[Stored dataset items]

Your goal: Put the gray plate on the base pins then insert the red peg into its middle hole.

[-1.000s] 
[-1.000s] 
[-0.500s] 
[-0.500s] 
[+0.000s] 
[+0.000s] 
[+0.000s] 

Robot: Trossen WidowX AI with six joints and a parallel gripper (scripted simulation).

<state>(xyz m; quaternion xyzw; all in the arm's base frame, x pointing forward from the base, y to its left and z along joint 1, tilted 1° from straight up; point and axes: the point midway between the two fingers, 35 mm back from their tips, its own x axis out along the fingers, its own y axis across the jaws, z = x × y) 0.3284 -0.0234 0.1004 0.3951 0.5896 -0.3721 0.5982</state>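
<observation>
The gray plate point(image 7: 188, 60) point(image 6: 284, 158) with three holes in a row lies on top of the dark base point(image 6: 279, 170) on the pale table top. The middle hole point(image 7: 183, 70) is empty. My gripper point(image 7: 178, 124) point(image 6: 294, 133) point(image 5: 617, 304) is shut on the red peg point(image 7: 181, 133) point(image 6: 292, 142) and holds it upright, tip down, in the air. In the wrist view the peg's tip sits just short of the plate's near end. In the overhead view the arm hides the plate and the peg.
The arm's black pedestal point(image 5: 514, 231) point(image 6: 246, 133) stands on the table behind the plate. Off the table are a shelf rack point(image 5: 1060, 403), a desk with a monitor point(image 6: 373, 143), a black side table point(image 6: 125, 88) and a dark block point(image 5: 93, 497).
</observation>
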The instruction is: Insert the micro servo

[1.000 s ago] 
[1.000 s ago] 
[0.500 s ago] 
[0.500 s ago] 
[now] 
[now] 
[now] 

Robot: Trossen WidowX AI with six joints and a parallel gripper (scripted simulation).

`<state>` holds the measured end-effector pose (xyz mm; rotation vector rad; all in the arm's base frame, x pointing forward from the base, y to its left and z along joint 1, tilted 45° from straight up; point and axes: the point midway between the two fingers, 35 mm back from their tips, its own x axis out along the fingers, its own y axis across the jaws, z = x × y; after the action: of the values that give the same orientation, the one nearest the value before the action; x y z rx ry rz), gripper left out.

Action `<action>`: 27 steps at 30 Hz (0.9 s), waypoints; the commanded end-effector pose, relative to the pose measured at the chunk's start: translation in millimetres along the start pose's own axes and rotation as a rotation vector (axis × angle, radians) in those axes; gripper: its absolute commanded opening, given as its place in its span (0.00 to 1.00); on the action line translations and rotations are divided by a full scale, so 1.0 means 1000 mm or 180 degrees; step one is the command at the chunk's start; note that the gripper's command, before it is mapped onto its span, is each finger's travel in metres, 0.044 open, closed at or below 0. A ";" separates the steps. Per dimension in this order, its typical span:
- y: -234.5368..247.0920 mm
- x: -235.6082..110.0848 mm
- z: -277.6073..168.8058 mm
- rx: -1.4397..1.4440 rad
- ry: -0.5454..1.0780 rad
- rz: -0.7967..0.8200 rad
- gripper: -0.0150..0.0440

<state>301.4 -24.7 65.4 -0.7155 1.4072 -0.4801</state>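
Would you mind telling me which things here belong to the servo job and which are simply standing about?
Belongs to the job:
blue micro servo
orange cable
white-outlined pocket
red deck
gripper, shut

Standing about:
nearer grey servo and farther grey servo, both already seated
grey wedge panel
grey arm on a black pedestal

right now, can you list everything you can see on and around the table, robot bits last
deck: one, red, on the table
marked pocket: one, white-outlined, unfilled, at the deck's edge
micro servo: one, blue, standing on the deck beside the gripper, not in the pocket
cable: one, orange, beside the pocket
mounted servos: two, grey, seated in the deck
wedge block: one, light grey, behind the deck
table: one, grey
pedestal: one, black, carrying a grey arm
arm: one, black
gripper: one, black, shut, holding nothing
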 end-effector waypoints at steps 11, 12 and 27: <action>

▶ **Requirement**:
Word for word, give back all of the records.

▶ **Answer to the exercise**:
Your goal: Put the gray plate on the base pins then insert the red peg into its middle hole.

[-1.000s] 
[-1.000s] 
[-0.500s] 
[-0.500s] 
[+0.000s] 
[+0.000s] 
[+0.000s] 

Robot: Trossen WidowX AI with six joints and a parallel gripper (scripted simulation).

<state>(xyz m; quaternion xyzw; all in the arm's base frame, x pointing forward from the base, y to its left and z along joint 1, tilted 1° from straight up; point and axes: the point midway between the two fingers, 35 mm back from their tips, its own x axis out along the fingers, its own y axis across the jaws, z = x × y) 0.3284 -0.0234 0.1004 0.3951 0.5896 -0.3721 0.5982</state>
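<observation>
The gray plate point(image 7: 188, 60) point(image 6: 284, 158) with three holes in a row lies on top of the dark base point(image 6: 279, 170) on the pale table top. The middle hole point(image 7: 183, 70) is empty. My gripper point(image 7: 178, 124) point(image 6: 294, 133) point(image 5: 617, 304) is shut on the red peg point(image 7: 181, 133) point(image 6: 292, 142) and holds it upright, tip down, in the air. In the wrist view the peg's tip sits just short of the plate's near end. In the overhead view the arm hides the plate and the peg.
The arm's black pedestal point(image 5: 514, 231) point(image 6: 246, 133) stands on the table behind the plate. Off the table are a shelf rack point(image 5: 1060, 403), a desk with a monitor point(image 6: 373, 143), a black side table point(image 6: 125, 88) and a dark block point(image 5: 93, 497).
</observation>
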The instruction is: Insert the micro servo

[1.000 s ago] 
[1.000 s ago] 
[0.500 s ago] 
[0.500 s ago] 
[now] 
[now] 
[now] 

Robot: Trossen WidowX AI with six joints and a parallel gripper (scripted simulation).

`<state>` holds the measured end-effector pose (xyz mm; rotation vector rad; all in the arm's base frame, x pointing forward from the base, y to its left and z along joint 1, tilted 45° from straight up; point and axes: the point midway between the two fingers, 35 mm back from their tips, its own x axis out along the fingers, its own y axis across the jaws, z = x × y; after the action: of the values that give the same orientation, the one nearest the value before the action; x y z rx ry rz), gripper left out.

Action `<action>`: 27 steps at 30 Hz (0.9 s), waypoints; the commanded end-effector pose, relative to the pose measured at the chunk's start: translation in millimetres along the start pose's own axes and rotation as a rotation vector (axis × angle, radians) in those axes; gripper: its absolute commanded opening, given as its place in its span (0.00 to 1.00); on the action line translations and rotations are divided by a full scale, so 1.0 means 1000 mm or 180 degrees; step one is the command at the chunk's start; note that the gripper's command, before it is mapped onto its span, is each finger's travel in metres, 0.044 open, closed at or below 0. A ";" separates the steps. Per dimension in this order, its typical span:
- y: -234.5368..247.0920 mm
- x: -235.6082..110.0848 mm
- z: -277.6073..168.8058 mm
- rx: -1.4397..1.4440 rad
- ry: -0.5454..1.0780 rad
- rz: -0.7967..0.8200 rad
- gripper: -0.0150..0.0440

<state>301.4 -24.7 65.4 -0.7155 1.4072 -0.4801</state>
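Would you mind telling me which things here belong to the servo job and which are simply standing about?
Belongs to the job:
blue micro servo
orange cable
white-outlined pocket
red deck
gripper, shut

Standing about:
nearer grey servo and farther grey servo, both already seated
grey wedge panel
grey arm on a black pedestal

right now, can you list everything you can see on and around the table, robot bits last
deck: one, red, on the table
marked pocket: one, white-outlined, unfilled, at the deck's edge
micro servo: one, blue, standing on the deck beside the gripper, not in the pocket
cable: one, orange, beside the pocket
mounted servos: two, grey, seated in the deck
wedge block: one, light grey, behind the deck
table: one, grey
pedestal: one, black, carrying a grey arm
arm: one, black
gripper: one, black, shut, holding nothing
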 end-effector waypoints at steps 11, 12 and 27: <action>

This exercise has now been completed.